Jessica, this may be a "manufactured" item that can't be replicated at home. But it looks similar to a filled doughnut. Any Aussies?


----------



## ChefJune (Jun 24, 2008)

nice to meet you, Jessica.  

Been cooking and baking for more than 50 years, and have never seen anything like that before.  

Wayne (attie) should be around soon.. or someone else from Australia, and hopefully they'll know what, and how...


----------



## JoeV (Jun 24, 2008)

If I had to guess (because I really don't have an answer), I think the puff pastry is given an egg wash before baking and a topping of cookie crumbs is sprinkled in it. The custard filling almost has to be injected after the item has cooled, just like a filled donut. I worked in a small bakery while in high school, and made more than my share of iced & filled donuts starting at 4 a.m.. That's when I decided  being a full time baker wasn't for me.
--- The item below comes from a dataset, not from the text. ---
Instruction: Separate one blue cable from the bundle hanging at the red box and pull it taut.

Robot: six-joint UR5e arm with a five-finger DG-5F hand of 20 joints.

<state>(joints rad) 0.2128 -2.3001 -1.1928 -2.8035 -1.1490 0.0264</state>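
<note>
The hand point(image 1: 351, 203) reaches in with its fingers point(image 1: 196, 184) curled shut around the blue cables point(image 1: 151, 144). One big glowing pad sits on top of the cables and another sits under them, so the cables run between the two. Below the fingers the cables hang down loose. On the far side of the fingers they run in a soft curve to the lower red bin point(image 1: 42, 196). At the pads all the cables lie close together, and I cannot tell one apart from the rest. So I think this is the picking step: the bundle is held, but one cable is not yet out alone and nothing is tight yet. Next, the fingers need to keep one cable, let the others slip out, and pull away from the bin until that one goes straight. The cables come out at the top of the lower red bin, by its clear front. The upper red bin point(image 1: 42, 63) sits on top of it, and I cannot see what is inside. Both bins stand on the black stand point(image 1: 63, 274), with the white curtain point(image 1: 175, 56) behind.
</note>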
Or, the cookie crumbs topping could be put on following a thin layer of icing to hold it to the puff pastry after baking. Custard injected as suggested above.

Now for our Down-Under connection to straighten me out!

Joe


----------



## stassie (Jun 24, 2008)

Well, I'm from New Zealand, not Australia, but this isn't something I've seen before, either here or over the ditch. 

My first assumption was that this was the kind of goody you'd pick up at one of the Asian shops here. I'm not sure why... maybe the way the description in the first thumbnail reads? 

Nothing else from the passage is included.